Copy the opening lines of the listing exactly, through and including the line with "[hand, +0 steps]"; do not copy any pictures.
—————
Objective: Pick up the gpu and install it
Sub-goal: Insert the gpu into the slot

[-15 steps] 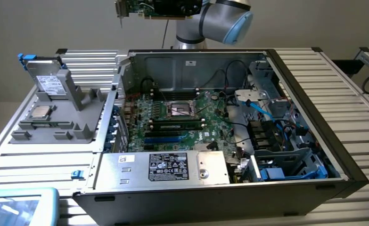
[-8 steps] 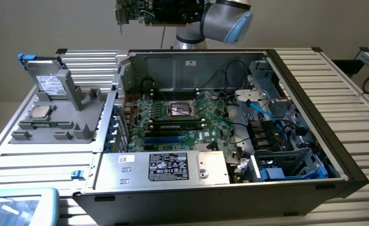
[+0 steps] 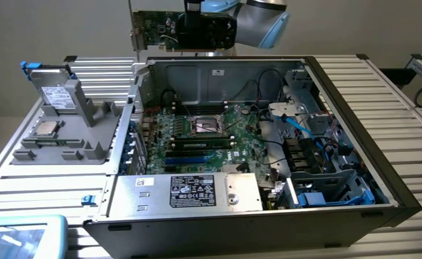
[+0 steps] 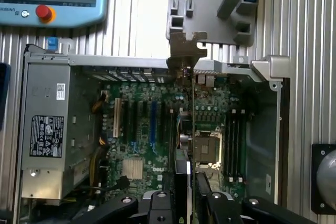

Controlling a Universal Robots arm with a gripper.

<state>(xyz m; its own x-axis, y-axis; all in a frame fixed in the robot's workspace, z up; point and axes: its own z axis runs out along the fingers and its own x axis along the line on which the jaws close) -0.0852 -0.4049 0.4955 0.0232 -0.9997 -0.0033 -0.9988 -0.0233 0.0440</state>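
The gripper [image 4: 187, 184] is pressed together on the gpu [image 3: 185, 31], which is pinched on edge and held high above the open computer case [image 3: 354, 108], clear of everything inside. The card is kept upright, presumably so that its lower connector edge can meet a slot squarely. Its silver bracket [image 4: 186, 45] is turned toward the case wall nearest the grey fixture [image 3: 67, 135], where a processor chip [image 3: 47, 128] lies. The motherboard [image 3: 196, 135] and its blue expansion slot [image 4: 153, 121] are seen below. The card is not yet seated.
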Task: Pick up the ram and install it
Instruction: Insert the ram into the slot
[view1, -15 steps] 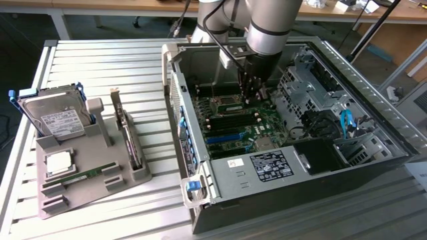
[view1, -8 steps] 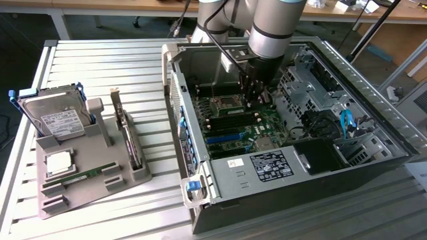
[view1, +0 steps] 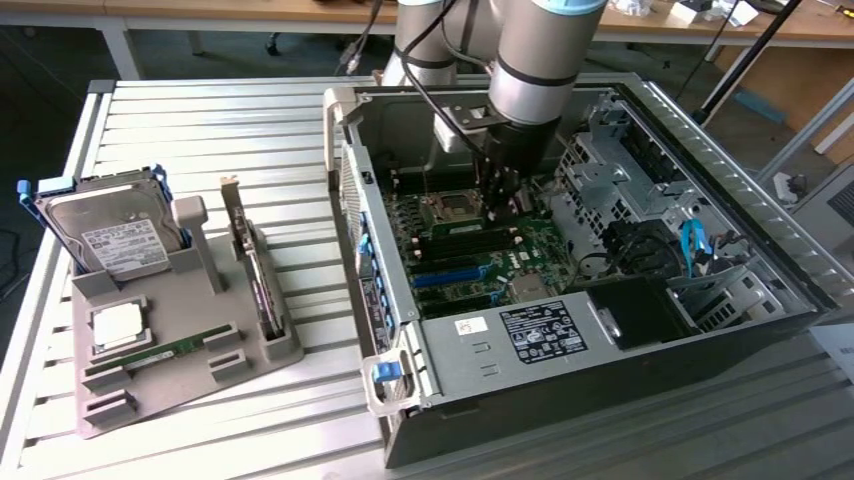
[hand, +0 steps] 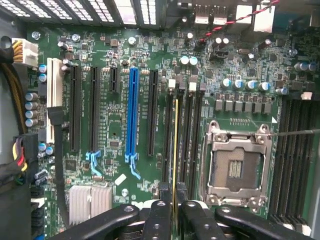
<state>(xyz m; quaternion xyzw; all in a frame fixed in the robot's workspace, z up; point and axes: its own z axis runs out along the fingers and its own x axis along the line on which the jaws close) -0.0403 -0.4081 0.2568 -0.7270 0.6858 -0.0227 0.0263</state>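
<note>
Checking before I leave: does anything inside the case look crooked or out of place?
Nothing stands out. The ram, clamped in the gripper, runs parallel to the memory slots; the processor socket is empty.

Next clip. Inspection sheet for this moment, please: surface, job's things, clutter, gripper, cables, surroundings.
Surface: pale slatted metal table carrying an open black-and-silver computer case.
Job's things: long thin green ram stick, seen edge-on, lined up along the black memory slots beside the metal-framed processor socket; whether it is seated cannot be told.
Clutter: grey plastic holder tray with a silver hard drive, square silver processor chip, dark expansion card and a second green stick.
Gripper: black two-finger gripper shut on the ram stick.
Cables: blue flat cable; red-black twisted wire.
Surroundings: wooden benches behind.
</note>
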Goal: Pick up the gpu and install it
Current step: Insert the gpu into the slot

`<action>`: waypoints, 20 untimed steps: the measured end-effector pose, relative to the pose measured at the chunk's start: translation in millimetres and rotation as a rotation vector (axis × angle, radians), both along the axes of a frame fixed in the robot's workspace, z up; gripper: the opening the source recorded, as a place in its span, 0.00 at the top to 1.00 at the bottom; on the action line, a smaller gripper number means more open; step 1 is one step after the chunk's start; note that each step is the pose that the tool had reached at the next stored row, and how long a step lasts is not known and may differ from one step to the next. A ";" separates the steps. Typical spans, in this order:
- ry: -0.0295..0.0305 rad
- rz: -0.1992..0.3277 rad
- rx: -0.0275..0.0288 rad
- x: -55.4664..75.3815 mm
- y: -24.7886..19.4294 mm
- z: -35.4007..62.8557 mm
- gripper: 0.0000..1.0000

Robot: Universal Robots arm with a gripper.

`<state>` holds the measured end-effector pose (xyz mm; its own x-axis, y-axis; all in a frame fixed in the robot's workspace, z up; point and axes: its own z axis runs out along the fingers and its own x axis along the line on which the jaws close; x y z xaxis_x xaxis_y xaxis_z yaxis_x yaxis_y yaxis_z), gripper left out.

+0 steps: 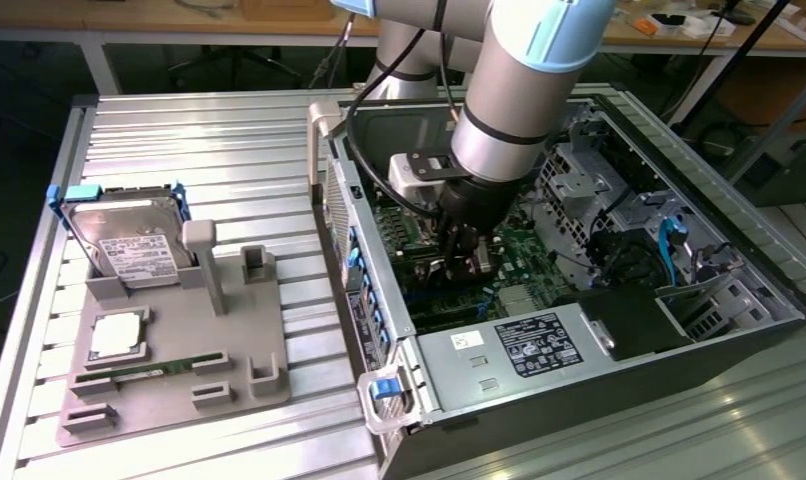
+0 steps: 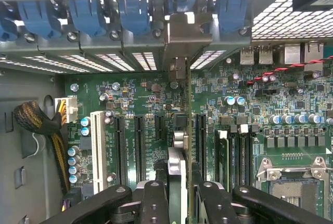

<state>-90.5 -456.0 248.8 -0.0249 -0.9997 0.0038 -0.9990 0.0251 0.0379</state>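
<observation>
The end effector (image 2: 177, 195) was inside the open computer case (image 1: 723, 350), its black fingers (image 2: 153, 203) closed on the gpu (image 2: 177, 172), which it held edge-on and upright above the motherboard (image 2: 151, 104). In the wrist view the card appeared as a thin vertical slab with a pale upper edge and a silver end bracket (image 2: 184, 37) reaching up to the rear slot openings beneath the blue latches (image 2: 132, 13). It stood among the black expansion slots (image 2: 139, 148), beside a white slot (image 2: 97, 148); whether it was fully seated could not be determined. In the exterior view the arm (image 1: 510, 110) descended into the case and the card was largely hidden beneath the end effector (image 1: 459, 262). On the table (image 1: 203, 130), at the exterior view's left, a grey fixture (image 1: 176, 385) carried a hard drive (image 1: 136, 250) in a blue frame and a slim green memory stick (image 1: 156, 368).
</observation>
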 end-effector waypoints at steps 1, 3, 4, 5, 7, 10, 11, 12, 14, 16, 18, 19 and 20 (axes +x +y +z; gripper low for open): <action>-0.0001 0.000 -0.0001 0.0 0.0 -0.2 0.73; -0.0002 0.000 0.0000 0.0 0.0 -0.3 0.73; -0.0003 0.000 0.0001 0.0 0.0 -0.3 0.73; -0.0004 0.000 0.0002 0.0 0.0 -0.4 0.73; -0.0004 0.001 0.0002 0.0 0.0 -0.4 0.73; -0.0006 0.008 0.0007 0.1 0.1 0.2 0.73; -0.0008 0.008 0.0009 0.1 0.1 0.8 0.73; -0.0008 0.009 0.0009 0.1 0.1 1.4 0.73; -0.0004 0.009 0.0005 0.0 0.0 2.1 0.73; -0.0004 0.009 0.0005 0.0 0.0 2.1 0.73; -0.0004 0.011 0.0006 0.0 0.0 2.1 0.73; -0.0004 0.013 0.0005 0.0 0.0 2.1 0.73; -0.0004 0.015 0.0004 0.0 0.0 2.1 0.73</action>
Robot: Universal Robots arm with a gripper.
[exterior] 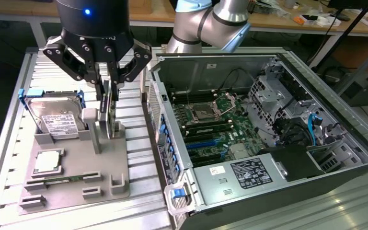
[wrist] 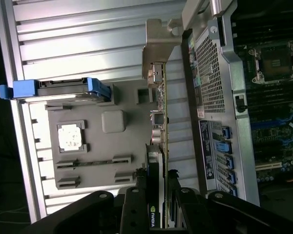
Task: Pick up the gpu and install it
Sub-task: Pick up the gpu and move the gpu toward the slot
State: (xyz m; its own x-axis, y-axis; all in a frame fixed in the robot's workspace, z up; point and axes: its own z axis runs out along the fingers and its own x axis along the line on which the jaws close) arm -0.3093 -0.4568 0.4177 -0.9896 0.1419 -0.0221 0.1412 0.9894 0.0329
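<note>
The gpu (exterior: 111,114) stands on edge among the upright posts of the grey holder plate (exterior: 107,165), at the exterior view's left beside the open computer case (exterior: 254,120). My gripper (exterior: 109,93) comes down from above, one finger on each face of the card, shut on it. The wrist view looks along the card's thin edge: the gpu (wrist: 158,131) has its silver bracket at the far end. There the gripper (wrist: 156,195) has its black fingers (wrist: 136,197) pressed against both sides of the cooler block. Whether the card has left the holder cannot be told.
On the holder plate (wrist: 122,161) lie a hard drive (exterior: 56,117) in a blue frame, a CPU (exterior: 48,162) and a narrow RAM stick (exterior: 59,180). The case's motherboard (exterior: 216,124) faces up, with its side wall (wrist: 215,87) close beside the card. Ribbed aluminium table (exterior: 139,143) lies underneath.
</note>
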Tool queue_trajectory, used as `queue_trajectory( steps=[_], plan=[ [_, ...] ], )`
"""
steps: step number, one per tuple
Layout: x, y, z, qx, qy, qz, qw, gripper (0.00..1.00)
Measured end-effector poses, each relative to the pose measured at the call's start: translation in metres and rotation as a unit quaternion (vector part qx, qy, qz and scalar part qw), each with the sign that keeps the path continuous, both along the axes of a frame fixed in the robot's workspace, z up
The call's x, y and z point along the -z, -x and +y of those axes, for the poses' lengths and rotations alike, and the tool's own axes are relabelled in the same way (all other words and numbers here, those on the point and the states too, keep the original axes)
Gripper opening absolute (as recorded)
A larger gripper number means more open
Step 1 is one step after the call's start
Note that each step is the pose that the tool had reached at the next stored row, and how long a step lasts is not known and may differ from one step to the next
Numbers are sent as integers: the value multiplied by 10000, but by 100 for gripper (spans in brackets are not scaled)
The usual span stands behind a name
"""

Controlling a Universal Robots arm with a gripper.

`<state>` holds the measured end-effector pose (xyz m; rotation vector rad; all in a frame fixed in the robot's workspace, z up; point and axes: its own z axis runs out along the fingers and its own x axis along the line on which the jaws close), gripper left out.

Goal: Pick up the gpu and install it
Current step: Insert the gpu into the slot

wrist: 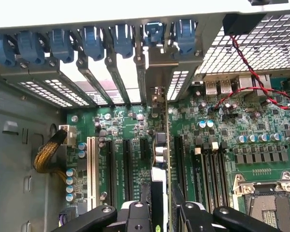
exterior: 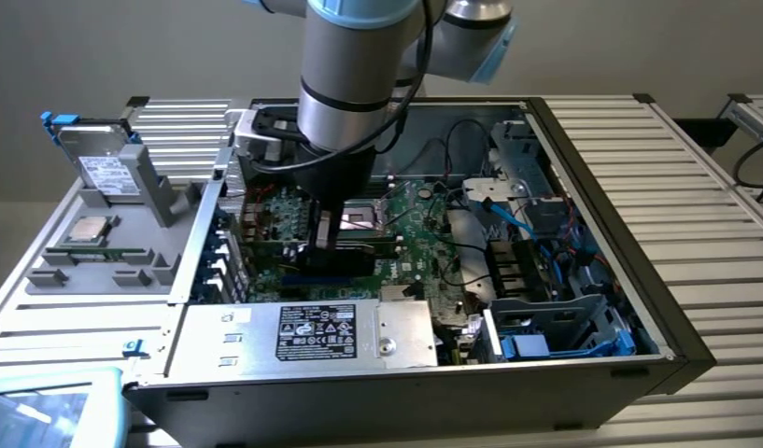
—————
■ Solution to this task
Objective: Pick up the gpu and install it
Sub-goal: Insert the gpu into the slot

[-15 steps] 
[-8 steps] 
[+0 steps] 
[+0 steps] 

Controlling a Universal Robots arm with a gripper.

<state>(xyz m; its own x-axis, y-axis; all in a frame fixed in the robot's workspace, z up; point and axes: its own z axis runs out along the fingers and its own x axis along the line on which the jaws close) -0.0852 -0.4049 0.4955 0.0232 -0.9997 -0.0033 -0.9988 -0.0233 0.0440</state>
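The gripper [image 4: 187, 184] is pressed together on the gpu [image 3: 185, 31], which is pinched on edge and held high above the open computer case [image 3: 354, 108], clear of everything inside. The card is kept upright, presumably so that its lower connector edge can meet a slot squarely. Its silver bracket [image 4: 186, 45] is turned toward the case wall nearest the grey fixture [image 3: 67, 135], where a processor chip [image 3: 47, 128] lies. The motherboard [image 3: 196, 135] and its blue expansion slot [image 4: 153, 121] are seen below. The card is not yet seated.
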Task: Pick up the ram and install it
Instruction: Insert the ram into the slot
[view1, -15 steps] 
[view1, -8 steps] 
[view1, +0 steps] 
[hand, +0 steps] 

The exercise asks for nothing more.